Search the entries for the word "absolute" and report each line that has it.

• _Provided records_
—————

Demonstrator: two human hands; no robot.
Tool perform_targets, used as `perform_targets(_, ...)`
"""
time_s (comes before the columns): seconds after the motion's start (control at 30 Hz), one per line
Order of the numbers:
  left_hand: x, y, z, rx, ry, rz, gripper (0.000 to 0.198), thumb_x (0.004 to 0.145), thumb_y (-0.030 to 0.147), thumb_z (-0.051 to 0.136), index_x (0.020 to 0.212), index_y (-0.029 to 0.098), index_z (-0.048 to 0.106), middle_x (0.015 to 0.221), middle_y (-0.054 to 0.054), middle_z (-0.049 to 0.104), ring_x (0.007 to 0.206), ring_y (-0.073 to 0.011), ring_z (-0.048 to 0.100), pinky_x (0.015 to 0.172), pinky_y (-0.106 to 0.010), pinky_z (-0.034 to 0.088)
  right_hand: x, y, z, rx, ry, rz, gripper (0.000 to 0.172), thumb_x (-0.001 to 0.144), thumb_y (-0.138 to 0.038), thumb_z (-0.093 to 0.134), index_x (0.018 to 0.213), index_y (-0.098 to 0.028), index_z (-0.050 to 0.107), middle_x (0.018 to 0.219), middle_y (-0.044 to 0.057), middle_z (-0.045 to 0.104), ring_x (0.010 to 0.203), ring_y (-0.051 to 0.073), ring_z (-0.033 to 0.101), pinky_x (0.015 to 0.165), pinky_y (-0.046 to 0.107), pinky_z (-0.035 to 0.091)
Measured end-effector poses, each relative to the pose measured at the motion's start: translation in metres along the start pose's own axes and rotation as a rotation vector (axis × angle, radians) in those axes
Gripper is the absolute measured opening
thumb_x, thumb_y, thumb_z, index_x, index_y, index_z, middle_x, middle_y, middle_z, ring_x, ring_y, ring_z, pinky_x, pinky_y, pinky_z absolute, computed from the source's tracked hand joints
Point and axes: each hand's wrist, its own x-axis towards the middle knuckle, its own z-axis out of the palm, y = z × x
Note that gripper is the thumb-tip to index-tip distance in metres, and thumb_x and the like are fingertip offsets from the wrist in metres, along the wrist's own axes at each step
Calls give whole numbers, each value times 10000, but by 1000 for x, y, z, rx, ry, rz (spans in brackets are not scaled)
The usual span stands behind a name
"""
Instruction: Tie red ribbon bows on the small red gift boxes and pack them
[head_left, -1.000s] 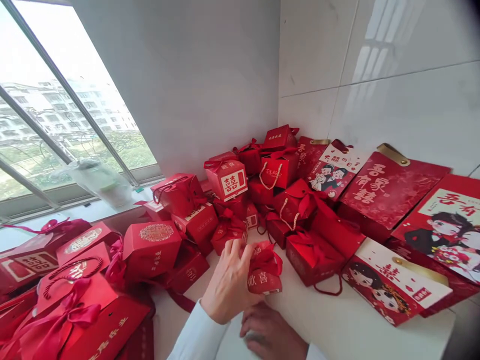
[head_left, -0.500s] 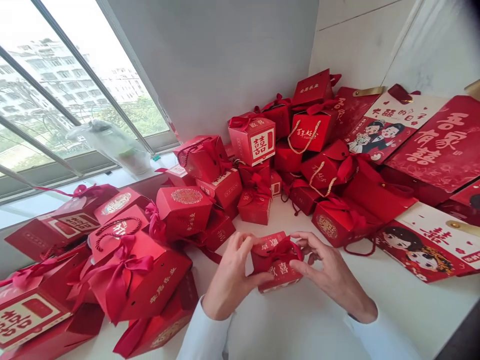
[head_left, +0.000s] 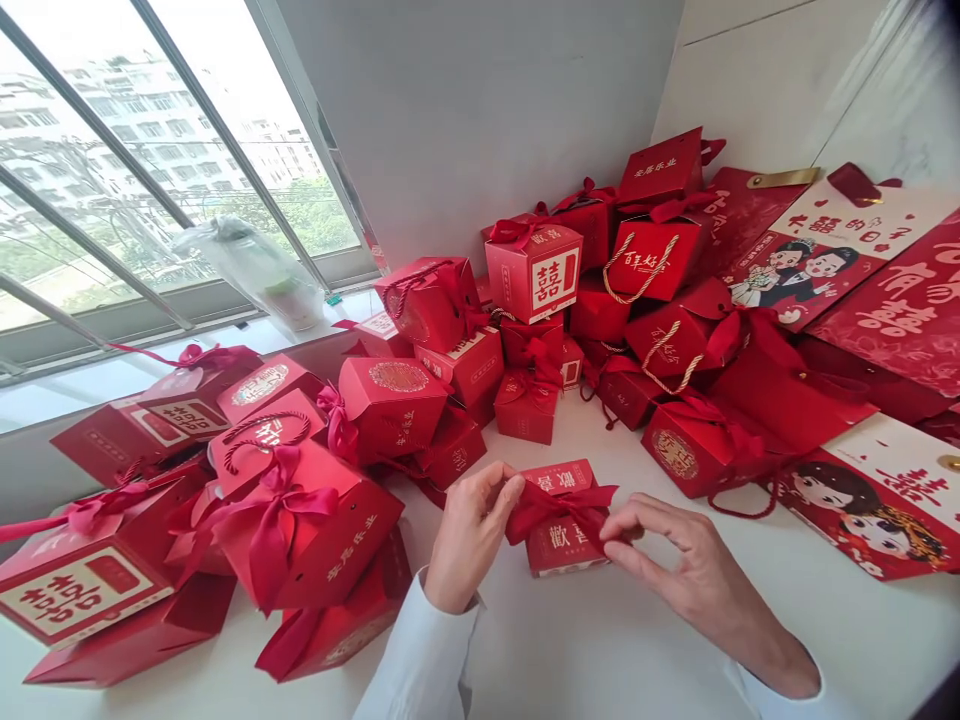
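A small red gift box (head_left: 559, 555) with pale Chinese characters sits on the white table in front of me. Across its top lies a dark red ribbon (head_left: 562, 507) tied in a bow. My left hand (head_left: 474, 530) pinches the bow's left side between thumb and fingertips. At the box's right edge, the thumb and fingers of my right hand (head_left: 686, 570) are closed at the ribbon's right side. The fingers hide the part of the ribbon they pinch.
Red gift boxes with bows are heaped at the left (head_left: 307, 510) and behind (head_left: 534, 270). Printed red gift bags (head_left: 870, 490) lie at the right. A clear plastic bag (head_left: 262, 280) stands on the sill by the barred window. White table surface (head_left: 600, 640) lies before me.
Both hands have moved from the box's sides to the ribbon, and the bow is now spread wider to left and right. The view has shifted slightly left.
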Motion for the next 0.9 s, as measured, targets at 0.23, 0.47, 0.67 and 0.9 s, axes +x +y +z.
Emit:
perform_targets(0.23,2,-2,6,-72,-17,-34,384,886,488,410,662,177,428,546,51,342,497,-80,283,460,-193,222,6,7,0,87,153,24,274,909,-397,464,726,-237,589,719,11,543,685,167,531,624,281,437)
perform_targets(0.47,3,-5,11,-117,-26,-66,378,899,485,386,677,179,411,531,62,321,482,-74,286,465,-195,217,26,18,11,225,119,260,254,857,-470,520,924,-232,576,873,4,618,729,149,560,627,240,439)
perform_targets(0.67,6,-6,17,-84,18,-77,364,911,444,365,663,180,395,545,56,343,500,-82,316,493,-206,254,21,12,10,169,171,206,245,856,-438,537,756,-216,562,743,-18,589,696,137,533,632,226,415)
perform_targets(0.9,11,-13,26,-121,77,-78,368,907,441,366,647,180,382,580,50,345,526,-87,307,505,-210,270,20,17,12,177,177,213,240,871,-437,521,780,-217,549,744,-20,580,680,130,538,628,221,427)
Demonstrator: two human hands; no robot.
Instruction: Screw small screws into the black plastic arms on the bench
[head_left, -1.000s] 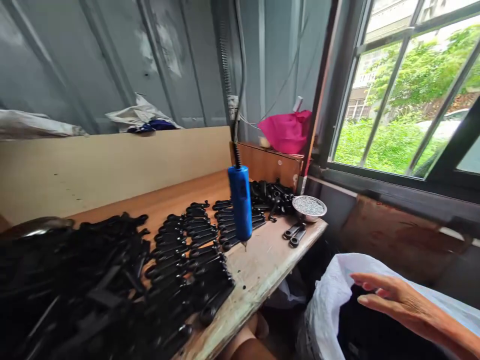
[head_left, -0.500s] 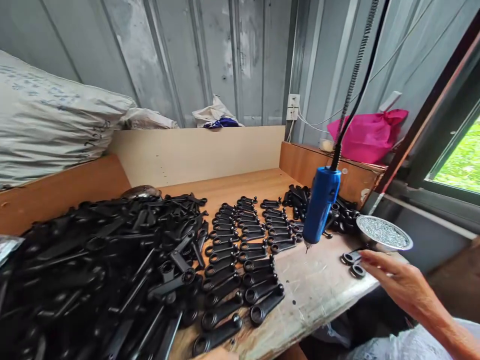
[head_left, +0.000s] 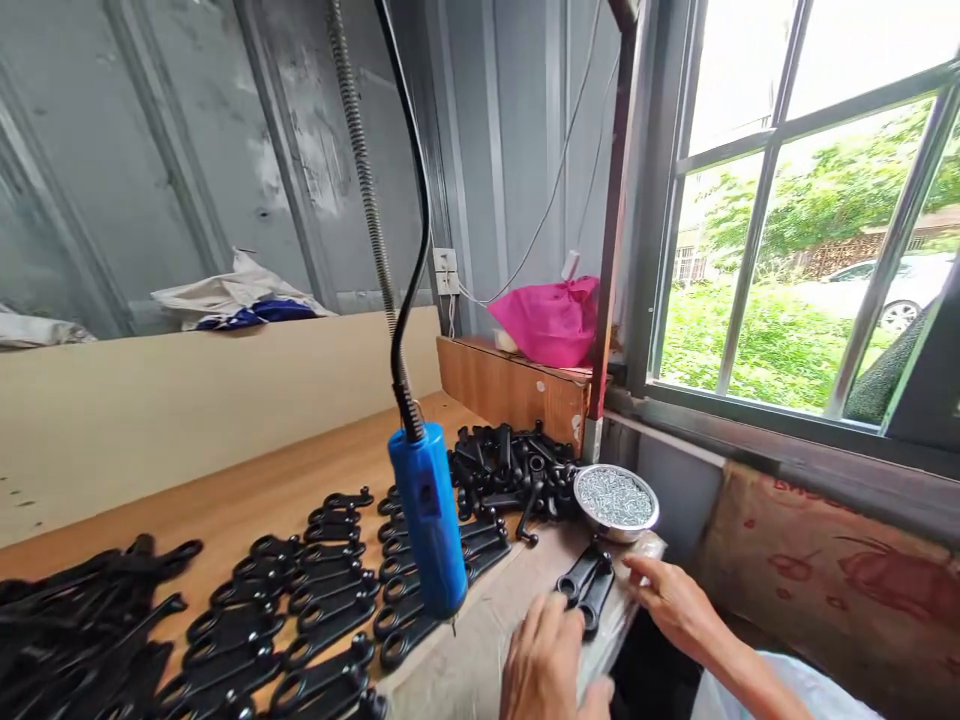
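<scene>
Two black crank-shaped handles (head_left: 589, 590), each with a ring at one end and a knob at the other, lie side by side near the bench's right edge. My left hand (head_left: 544, 655) is just in front of their ring ends, thumb apart from the fingers, with nothing visible in it. To their right is my right hand (head_left: 671, 605), its thumb and fingertips pinched together; whatever they hold is too small to make out. Behind the handles stands a metal bowl (head_left: 600, 526) full of small silvery pieces, perhaps screws. A blue electric screwdriver (head_left: 429, 520) hangs left of my hands, bit down.
Rows of black handles (head_left: 330, 580) cover the bench's middle, with a heap (head_left: 67, 620) at the left and another pile (head_left: 510, 470) behind the screwdriver. A pink bag (head_left: 551, 320) sits on the wooden ledge (head_left: 510, 375). A window (head_left: 802, 230) is at the right.
The view has turned right. My left hand has come from the bottom edge to the two handles by the bowl. My right hand is now beside them, off their ring ends.
</scene>
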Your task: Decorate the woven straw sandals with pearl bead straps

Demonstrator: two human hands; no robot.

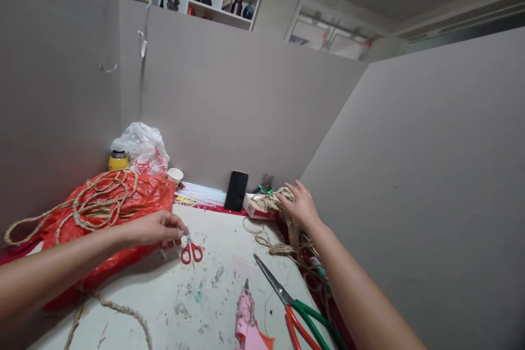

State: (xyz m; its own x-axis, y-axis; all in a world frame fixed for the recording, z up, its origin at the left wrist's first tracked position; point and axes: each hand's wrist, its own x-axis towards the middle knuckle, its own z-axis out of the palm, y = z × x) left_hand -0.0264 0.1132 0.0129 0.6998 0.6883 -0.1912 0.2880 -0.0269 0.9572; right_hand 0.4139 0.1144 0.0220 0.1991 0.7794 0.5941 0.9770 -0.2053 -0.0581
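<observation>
My left hand [166,228] is over the left part of the white board, fingers curled together at the tip of small red-handled scissors [191,251]; whether it grips them is too small to tell. At the back right, my right hand [299,202] has its fingers spread over a bundle of braided straw cord [273,201] on a small box. Large shears [283,292] with green and orange handles lie on the board near my right forearm. A pink glue gun [246,314] rests at the front. Coiled straw rope [98,202] sits on a red plastic bag [151,197] at the left.
A black phone [237,190] leans at the back edge of the white board [213,284], beside clear sticks [203,193] and a paper cup [175,175]. A white plastic bag [143,147] and yellow jar [118,161] stand back left. Grey partitions [229,98] enclose the table.
</observation>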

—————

• _Written response_
Gripper is the absolute measured opening
thumb_x, thumb_y, thumb_z, index_x, index_y, index_z, middle_x, middle_y, middle_z, ring_x, ring_y, ring_z, pinky_x, pinky_y, pinky_z absolute, computed from the source's tracked hand joints

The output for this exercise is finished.